*** INPUT MATERIAL ***
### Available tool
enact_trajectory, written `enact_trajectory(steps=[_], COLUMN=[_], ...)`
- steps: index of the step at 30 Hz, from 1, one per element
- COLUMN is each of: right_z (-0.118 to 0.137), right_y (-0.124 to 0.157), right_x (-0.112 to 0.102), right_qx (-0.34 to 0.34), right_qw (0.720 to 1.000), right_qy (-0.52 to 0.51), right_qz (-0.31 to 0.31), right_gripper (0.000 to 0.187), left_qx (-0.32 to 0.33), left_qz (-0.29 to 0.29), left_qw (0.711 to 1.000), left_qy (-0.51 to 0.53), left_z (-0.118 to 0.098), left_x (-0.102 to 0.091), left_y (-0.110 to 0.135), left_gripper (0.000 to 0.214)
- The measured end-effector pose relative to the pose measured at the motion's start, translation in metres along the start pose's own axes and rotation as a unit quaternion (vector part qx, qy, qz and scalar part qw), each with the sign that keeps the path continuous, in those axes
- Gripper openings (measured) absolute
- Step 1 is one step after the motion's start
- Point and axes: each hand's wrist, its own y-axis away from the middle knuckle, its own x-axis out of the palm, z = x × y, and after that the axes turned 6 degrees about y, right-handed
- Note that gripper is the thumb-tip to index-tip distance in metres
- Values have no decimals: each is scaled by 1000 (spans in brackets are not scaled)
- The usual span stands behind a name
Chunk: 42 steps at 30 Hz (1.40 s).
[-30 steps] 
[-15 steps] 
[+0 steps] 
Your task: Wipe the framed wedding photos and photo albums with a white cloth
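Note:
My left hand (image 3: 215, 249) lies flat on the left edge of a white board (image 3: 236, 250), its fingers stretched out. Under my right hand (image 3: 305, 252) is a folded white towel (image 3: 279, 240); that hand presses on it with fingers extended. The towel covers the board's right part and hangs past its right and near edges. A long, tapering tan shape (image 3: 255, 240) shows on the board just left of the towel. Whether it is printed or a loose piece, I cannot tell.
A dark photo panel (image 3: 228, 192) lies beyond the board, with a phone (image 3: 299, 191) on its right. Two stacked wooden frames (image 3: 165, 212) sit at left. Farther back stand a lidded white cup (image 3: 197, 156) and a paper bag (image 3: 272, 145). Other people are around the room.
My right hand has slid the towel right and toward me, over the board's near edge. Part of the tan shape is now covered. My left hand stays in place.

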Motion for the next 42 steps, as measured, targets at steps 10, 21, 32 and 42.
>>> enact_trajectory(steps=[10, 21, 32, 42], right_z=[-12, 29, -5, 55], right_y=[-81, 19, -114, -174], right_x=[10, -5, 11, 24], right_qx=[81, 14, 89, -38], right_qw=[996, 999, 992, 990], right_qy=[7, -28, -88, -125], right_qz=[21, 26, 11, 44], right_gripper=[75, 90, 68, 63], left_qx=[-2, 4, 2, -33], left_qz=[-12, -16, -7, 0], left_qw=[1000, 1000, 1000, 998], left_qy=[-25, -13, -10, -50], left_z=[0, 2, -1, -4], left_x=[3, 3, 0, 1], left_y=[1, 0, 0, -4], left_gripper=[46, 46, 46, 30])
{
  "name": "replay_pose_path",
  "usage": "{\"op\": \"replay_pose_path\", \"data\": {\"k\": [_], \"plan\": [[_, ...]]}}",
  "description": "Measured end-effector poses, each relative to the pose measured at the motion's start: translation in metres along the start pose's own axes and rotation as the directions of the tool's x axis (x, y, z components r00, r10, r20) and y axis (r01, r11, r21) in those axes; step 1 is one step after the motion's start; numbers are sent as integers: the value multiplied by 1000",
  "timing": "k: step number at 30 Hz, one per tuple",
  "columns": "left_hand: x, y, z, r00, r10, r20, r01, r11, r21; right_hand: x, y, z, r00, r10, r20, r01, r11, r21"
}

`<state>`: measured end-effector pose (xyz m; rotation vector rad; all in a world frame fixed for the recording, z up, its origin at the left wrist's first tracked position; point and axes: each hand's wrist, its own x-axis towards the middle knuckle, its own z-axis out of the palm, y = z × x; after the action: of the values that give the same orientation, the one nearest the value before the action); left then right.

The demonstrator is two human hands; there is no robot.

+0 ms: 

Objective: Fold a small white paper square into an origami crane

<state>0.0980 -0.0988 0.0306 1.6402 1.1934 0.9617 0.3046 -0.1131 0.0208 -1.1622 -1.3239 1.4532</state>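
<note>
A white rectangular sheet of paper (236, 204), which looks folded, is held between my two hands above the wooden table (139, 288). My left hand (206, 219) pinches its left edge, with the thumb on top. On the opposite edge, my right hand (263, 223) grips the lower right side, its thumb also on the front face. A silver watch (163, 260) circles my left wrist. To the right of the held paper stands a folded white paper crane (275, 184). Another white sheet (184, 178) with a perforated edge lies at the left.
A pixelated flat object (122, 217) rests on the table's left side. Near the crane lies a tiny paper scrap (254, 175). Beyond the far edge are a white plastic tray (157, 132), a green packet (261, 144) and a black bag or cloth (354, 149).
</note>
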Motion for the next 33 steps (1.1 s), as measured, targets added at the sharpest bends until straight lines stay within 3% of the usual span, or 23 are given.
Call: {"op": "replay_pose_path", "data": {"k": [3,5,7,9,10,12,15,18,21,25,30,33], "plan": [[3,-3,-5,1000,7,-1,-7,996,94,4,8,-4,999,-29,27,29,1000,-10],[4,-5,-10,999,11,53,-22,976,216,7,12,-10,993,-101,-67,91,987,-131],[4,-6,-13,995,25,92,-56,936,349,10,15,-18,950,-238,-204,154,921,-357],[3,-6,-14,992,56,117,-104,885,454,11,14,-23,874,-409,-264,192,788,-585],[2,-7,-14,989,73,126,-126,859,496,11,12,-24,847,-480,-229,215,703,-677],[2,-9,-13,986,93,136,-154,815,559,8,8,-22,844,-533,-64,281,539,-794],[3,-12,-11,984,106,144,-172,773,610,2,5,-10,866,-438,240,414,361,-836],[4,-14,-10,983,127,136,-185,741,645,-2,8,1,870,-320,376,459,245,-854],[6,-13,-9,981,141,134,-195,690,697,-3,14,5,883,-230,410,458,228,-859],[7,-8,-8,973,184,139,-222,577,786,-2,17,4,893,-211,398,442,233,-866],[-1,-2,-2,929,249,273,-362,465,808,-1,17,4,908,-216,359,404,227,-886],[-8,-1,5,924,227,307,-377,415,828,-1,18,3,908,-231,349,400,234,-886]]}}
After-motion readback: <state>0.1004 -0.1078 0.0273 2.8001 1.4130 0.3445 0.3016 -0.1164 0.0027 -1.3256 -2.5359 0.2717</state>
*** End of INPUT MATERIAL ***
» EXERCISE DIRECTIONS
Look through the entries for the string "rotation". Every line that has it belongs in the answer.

» TASK SOLUTION
- The measured end-effector pose relative to the pose measured at the motion's start, translation in metres along the start pose's own axes and rotation as a unit quaternion (vector part qx, qy, qz and scalar part qw), each with the sign that keeps the path continuous, in those axes
  "description": "Measured end-effector poses, each relative to the pose measured at the motion's start: translation in metres along the start pose's own axes and rotation as the directions of the tool's x axis (x, y, z components r00, r10, r20) and y axis (r01, r11, r21) in those axes; step 1 is one step after the motion's start; numbers are sent as integers: the value multiplied by 1000",
`<state>`: measured end-effector pose (xyz m; rotation vector rad; all in a world frame fixed for the recording, z up, its origin at the left wrist's first tracked position; point and axes: each hand's wrist, its own x-axis towards the middle knuckle, its own z-axis out of the palm, y = z × x; after the action: of the values that give the same orientation, the one nearest the value before the action); left then right.

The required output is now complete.